• PROBLEM: Below are the records. List every line holding the word "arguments".
"""
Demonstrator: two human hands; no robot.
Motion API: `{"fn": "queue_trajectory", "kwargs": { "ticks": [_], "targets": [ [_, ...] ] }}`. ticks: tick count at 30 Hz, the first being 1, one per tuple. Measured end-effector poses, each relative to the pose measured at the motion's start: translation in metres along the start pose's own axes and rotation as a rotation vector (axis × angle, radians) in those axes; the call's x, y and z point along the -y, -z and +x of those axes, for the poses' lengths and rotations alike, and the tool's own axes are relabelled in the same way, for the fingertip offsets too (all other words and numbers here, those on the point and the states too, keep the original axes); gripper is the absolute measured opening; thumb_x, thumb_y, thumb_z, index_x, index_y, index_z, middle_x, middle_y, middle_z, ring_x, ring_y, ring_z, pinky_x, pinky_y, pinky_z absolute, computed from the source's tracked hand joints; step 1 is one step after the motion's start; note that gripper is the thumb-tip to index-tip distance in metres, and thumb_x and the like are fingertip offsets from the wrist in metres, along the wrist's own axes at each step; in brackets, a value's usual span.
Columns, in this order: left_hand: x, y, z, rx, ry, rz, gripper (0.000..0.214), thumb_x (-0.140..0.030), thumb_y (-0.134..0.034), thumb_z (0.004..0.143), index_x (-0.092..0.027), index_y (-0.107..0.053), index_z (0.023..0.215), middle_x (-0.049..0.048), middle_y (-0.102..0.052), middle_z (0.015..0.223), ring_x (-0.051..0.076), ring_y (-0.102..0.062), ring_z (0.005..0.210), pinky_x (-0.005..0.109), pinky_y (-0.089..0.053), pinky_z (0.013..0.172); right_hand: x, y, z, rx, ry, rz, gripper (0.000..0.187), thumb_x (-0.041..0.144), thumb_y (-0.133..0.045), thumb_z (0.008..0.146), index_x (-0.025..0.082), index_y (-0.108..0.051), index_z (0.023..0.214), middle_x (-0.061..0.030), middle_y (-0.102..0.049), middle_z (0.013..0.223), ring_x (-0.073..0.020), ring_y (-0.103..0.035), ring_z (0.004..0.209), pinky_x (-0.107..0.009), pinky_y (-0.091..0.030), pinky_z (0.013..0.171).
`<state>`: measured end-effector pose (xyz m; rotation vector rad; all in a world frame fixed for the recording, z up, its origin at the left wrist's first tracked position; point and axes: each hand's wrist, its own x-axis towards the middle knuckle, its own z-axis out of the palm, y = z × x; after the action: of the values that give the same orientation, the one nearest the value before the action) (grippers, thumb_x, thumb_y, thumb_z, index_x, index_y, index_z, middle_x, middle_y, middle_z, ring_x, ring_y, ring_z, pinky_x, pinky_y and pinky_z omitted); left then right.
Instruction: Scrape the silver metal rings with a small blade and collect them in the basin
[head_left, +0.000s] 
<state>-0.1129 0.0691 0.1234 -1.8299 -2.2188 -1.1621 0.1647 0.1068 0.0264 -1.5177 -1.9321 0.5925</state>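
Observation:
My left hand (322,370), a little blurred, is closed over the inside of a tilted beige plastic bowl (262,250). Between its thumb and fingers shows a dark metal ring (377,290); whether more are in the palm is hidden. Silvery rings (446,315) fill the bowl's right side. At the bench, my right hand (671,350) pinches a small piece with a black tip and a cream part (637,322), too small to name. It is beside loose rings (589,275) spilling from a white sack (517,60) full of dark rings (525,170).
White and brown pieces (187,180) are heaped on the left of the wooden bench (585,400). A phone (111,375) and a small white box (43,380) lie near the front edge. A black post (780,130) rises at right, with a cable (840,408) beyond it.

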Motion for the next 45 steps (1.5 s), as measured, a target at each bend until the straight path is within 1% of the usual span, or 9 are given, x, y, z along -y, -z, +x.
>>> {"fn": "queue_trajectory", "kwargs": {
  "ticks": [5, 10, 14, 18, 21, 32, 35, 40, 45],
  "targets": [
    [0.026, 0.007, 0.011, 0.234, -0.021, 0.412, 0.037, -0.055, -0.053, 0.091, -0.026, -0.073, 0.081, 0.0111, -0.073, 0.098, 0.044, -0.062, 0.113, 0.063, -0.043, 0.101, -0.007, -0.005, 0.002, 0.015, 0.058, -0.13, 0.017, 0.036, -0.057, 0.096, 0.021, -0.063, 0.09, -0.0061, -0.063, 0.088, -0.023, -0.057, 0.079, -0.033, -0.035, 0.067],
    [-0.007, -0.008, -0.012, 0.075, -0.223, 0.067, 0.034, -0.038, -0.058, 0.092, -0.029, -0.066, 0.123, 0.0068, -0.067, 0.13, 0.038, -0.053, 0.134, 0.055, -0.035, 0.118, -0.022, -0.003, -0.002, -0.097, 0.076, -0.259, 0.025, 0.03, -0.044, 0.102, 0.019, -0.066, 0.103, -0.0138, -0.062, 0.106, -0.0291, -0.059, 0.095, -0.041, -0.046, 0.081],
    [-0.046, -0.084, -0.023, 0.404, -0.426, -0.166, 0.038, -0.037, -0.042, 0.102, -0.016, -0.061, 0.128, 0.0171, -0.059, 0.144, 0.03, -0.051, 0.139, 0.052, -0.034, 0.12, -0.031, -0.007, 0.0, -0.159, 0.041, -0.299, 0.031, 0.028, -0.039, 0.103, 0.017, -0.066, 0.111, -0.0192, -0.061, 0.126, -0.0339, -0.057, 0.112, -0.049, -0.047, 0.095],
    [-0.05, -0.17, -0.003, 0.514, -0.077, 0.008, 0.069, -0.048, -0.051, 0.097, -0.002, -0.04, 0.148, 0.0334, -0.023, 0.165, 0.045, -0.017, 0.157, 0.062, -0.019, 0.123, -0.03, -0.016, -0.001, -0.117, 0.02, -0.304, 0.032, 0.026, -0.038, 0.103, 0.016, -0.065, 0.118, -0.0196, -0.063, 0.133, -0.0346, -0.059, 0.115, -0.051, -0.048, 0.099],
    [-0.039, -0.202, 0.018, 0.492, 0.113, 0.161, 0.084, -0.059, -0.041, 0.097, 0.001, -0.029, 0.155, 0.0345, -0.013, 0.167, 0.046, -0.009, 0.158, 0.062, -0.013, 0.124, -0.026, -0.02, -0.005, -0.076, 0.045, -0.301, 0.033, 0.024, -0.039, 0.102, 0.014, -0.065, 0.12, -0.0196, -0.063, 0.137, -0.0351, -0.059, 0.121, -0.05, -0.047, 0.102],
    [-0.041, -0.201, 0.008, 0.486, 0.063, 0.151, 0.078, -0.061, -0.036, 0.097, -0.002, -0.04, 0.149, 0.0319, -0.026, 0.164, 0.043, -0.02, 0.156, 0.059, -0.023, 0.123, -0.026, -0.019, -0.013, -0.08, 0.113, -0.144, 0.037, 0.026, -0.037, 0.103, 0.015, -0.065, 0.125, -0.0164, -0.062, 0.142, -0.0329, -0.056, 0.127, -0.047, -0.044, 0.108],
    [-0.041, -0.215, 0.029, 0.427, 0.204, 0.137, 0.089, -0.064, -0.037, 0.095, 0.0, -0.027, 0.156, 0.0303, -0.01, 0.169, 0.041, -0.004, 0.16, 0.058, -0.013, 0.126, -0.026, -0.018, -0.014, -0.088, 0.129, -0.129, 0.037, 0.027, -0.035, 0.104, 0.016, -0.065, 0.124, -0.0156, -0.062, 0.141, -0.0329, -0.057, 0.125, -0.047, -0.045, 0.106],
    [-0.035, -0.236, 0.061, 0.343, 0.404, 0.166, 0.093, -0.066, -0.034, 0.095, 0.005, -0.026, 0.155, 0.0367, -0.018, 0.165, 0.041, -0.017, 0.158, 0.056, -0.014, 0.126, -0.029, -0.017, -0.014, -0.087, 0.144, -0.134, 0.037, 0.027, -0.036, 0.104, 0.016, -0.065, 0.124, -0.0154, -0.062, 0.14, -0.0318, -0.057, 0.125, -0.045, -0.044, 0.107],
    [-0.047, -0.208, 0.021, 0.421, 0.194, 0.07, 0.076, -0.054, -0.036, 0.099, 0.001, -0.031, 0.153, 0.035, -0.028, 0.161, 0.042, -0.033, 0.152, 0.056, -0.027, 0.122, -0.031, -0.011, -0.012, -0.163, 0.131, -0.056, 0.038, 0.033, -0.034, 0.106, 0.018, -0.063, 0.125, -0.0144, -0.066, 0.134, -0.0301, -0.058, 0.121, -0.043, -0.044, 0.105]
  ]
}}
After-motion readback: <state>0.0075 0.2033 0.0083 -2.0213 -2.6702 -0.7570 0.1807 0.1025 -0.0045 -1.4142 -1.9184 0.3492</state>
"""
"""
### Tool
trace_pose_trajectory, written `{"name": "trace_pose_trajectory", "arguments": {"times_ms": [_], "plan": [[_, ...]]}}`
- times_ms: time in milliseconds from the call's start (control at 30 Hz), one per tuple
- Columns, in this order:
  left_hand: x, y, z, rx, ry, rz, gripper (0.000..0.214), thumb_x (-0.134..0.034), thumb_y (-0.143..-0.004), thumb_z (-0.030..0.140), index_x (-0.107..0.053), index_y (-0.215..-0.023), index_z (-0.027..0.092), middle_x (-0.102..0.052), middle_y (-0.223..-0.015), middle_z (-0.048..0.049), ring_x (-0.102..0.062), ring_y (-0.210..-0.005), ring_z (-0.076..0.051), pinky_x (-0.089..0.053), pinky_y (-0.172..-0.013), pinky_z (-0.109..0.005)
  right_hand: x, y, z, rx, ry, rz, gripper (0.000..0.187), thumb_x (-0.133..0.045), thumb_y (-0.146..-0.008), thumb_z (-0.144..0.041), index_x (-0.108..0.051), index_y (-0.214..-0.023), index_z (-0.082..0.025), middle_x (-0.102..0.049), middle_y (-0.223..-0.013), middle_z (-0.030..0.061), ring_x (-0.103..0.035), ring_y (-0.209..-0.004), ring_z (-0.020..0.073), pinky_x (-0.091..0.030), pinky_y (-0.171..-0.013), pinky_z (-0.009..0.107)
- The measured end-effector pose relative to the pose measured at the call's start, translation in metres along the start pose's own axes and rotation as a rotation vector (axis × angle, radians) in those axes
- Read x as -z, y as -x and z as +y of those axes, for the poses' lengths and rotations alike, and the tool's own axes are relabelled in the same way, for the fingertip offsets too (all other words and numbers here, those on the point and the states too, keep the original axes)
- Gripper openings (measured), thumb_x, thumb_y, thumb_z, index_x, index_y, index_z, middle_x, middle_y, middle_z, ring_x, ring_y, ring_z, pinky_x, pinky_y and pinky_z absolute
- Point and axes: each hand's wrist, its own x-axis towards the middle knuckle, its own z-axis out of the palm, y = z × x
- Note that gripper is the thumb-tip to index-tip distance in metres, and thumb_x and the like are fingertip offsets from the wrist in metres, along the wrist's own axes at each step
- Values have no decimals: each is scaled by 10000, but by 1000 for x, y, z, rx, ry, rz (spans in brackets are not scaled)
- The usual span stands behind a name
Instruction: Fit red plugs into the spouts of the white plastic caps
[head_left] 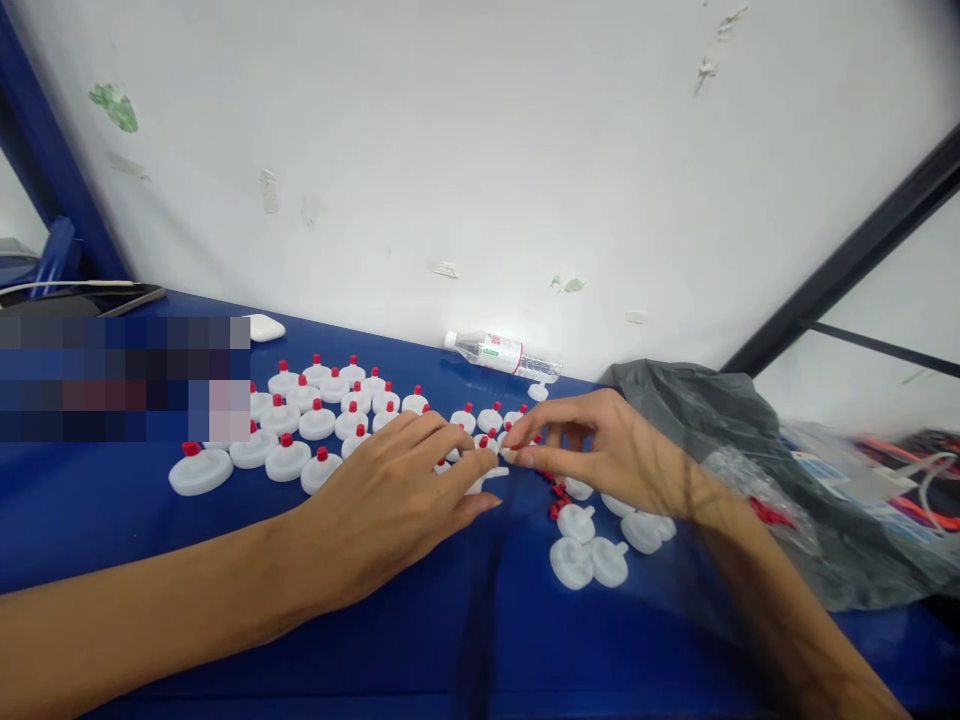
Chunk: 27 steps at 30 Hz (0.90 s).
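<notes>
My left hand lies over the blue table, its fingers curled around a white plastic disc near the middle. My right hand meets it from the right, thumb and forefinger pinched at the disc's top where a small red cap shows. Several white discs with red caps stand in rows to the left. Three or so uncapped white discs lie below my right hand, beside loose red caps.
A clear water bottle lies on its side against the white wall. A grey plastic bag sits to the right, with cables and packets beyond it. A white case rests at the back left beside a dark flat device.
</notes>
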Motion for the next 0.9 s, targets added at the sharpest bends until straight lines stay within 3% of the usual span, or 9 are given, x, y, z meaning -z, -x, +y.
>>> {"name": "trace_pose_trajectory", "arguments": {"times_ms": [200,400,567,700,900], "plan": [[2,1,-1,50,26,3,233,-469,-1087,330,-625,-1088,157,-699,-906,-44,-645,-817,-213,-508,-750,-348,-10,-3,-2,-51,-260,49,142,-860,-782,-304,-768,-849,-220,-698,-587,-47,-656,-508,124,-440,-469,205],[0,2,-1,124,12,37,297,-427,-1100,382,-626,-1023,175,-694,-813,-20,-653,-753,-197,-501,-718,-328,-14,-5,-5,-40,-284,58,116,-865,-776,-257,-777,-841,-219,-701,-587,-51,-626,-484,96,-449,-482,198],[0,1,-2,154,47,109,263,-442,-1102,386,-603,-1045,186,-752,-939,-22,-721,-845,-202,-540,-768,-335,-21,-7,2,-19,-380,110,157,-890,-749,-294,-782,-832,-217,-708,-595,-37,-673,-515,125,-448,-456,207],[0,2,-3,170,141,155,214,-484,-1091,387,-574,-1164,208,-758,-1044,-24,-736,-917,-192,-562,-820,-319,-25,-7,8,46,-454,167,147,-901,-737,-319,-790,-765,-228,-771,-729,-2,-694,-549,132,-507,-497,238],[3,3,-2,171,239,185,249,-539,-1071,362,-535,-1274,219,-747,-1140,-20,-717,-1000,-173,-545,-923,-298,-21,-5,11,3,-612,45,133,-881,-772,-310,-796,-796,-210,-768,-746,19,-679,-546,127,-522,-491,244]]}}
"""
• SOLUTION BELOW:
trace_pose_trajectory, written `{"name": "trace_pose_trajectory", "arguments": {"times_ms": [_], "plan": [[_, ...]]}}`
>>> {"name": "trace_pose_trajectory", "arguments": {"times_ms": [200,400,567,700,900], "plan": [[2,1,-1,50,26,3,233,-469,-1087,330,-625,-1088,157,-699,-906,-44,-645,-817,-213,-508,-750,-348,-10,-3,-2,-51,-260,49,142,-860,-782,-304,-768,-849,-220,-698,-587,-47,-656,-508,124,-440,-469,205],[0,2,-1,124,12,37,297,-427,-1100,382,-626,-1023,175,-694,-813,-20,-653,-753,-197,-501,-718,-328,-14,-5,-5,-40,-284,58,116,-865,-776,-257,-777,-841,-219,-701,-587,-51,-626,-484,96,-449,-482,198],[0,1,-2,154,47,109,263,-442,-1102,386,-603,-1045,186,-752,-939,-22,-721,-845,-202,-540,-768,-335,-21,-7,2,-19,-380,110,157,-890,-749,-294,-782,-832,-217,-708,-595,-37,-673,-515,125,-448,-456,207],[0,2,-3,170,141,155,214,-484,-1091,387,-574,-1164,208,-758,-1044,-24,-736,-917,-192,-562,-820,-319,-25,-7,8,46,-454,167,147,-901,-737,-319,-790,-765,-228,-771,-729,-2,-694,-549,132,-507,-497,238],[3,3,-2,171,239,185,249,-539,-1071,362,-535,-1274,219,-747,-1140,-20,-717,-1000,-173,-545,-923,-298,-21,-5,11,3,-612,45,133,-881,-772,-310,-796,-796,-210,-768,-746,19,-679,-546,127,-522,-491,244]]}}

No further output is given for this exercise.